View queencitycyber.github.io on GitHub

Basic Introduction to Nmap

If you are reading this, you have probably used Nmap before. Nmap (Network Mapper) is by far and large the de facto network mapping tool. It was introduced in 1997 and has been in movies such as the Matrix Reloaded, Dredd, Fantastic Four, The Bourne Ultimatum, and many others. Nmap is probably the most robust and expansive tool listed in this entire document, thus covering all topics related to Nmap is practically impossible. Most full length text books don’t teach everything that can be done with Nmap. We will cover the absolute basic techniques.

From their site – “Nmap (“Network Mapper”) is a free and open source utility for network discovery and security auditing. Many systems and network administrators also find it useful for tasks such as network inventory, managing service upgrade schedules, and monitoring host or service uptime. It was designed to rapidly scan large networks, but works fine against single hosts. Nmap runs on all major computer operating systems, and official binary packages are available for Linux, Windows, and Mac OS X.

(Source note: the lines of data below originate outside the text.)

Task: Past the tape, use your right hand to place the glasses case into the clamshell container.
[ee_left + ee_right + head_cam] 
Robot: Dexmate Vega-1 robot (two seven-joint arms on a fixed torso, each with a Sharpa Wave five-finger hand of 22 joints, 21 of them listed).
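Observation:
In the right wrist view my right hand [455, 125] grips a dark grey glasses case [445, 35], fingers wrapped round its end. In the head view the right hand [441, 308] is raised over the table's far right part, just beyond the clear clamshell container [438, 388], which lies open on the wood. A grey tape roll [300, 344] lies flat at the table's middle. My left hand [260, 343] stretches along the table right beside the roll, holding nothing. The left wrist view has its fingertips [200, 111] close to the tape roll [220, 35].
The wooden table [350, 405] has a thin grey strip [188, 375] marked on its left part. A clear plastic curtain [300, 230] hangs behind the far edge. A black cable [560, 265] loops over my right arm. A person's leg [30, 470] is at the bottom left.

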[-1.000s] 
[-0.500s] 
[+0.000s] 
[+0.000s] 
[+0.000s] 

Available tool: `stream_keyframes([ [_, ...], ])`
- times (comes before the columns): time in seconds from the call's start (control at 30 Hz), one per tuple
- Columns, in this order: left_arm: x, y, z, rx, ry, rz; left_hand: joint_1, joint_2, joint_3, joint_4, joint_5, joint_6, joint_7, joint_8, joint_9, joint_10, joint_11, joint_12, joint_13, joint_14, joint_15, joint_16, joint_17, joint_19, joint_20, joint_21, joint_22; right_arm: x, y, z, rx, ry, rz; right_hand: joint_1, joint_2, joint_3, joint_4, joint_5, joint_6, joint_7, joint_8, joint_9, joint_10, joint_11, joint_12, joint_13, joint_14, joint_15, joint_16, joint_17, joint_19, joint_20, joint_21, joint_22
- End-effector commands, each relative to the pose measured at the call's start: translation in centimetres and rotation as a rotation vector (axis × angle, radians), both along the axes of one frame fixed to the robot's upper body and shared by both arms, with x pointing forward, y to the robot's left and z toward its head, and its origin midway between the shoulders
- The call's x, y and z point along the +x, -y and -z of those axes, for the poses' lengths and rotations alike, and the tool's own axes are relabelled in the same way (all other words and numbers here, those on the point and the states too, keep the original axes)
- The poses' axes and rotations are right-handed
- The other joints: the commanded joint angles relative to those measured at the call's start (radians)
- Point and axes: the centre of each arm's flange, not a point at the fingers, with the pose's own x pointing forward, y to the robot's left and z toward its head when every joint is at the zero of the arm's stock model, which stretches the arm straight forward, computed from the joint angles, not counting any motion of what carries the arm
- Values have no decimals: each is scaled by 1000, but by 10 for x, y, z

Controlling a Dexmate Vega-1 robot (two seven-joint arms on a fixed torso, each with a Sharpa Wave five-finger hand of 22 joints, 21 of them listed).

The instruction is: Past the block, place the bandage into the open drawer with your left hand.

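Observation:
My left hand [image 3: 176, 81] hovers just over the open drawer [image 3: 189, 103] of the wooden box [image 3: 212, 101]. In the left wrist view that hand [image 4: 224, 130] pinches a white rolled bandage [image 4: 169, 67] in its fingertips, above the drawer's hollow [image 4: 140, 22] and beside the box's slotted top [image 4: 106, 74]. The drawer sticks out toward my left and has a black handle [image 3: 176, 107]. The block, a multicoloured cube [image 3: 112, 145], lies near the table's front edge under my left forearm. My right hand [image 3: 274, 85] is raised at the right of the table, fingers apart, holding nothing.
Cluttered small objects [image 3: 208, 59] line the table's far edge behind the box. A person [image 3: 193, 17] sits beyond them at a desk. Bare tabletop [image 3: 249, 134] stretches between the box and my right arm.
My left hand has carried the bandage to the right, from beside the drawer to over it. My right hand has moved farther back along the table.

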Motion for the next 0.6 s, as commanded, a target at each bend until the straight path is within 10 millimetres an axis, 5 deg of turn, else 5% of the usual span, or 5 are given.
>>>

**Remember: NEVER engage in network scanning and probing techniques unless you have explicit permission by the entity in control of your target. It is very possible you could end up bringing down services, fat-fingering a network address and scanning something entirely different than you though, etc. If you have to ask yourself “Should I be doing this?” The answer is always no. **

For the purpose of this course, we will be using a combination of localhost, vulnerable web applications internally hosted, and privately owned domains. Unless you own the target you are scanning, or you have permission in your possession, DO NOT scan the target.

One exception – Nmap gives us explicit permission to scan a resource of theirs, namely scanme.nmap.org.

From their site - “You are authorized to scan this machine with Nmap or other port scanners. Try not to hammer on the server too hard. A few scans in a day is fine, but don’t scan 100 times a day or use this site to test your ssh brute-force password cracking tool.” We will absolutely honor this.

Nmap is also very smart. It has several built-in default behaviors that are used to gather as much information as possible. Though sometimes this information is useful and necessary, it can slow down scan times.

The most basic scan can be accomplished by calling Nmap followed by the target; such as nmap scanme.nmap.org. This does a few things. The SYN scan is the most common and default scan for a few reasons. It is fast, capable of scanning thousands of ports per second, relatively unobtrusive because it does not fully connect (often called a half-open scan), and reliably reports on the status of the port.

Let’s take a look at a standard, default Nmap scan with no options against scanme.nmap.org

Command: nmap scanme.nmap.org

**Open: **When we send a packet with the synchronize bit set in the TCP header (SYN), we are pretending to open a real connection. If we receive a SYN/ACK (an ACKnowledgement to our SYNchronize), then the port is reported Open. This means the service being hosted on that particular port probably wants to open a connection with us. Nmap will terminate the connection after this.

**Filtered: **When we send a packet with the synchronize bit set in the TCP header (SYN), we are pretending to open a real connection. After several seconds, if no response is seen by the target, Nmap will try and reestablish the connection again. If again no response is seen, Nmap will make the port as Filtered. This is usually indicative of the presence of a packet filtering device or a firewall.

**Closed: **When we send a packet with the synchronize bit set in the TCP header (SYN), we are pretending to open a real connection. One example that might cause Nmap to conclude the port is closed is if we receive a RST (Reset). Per RFC, if your host is using a compliant TCP/IP stack, if a TCP SYN packet is sent to a non-listeing port, a RST is sent back telling us this port is closed. This could also be indicative of some application or protection mechanism immediately blocking the connection attempt and the status is reported as Closed.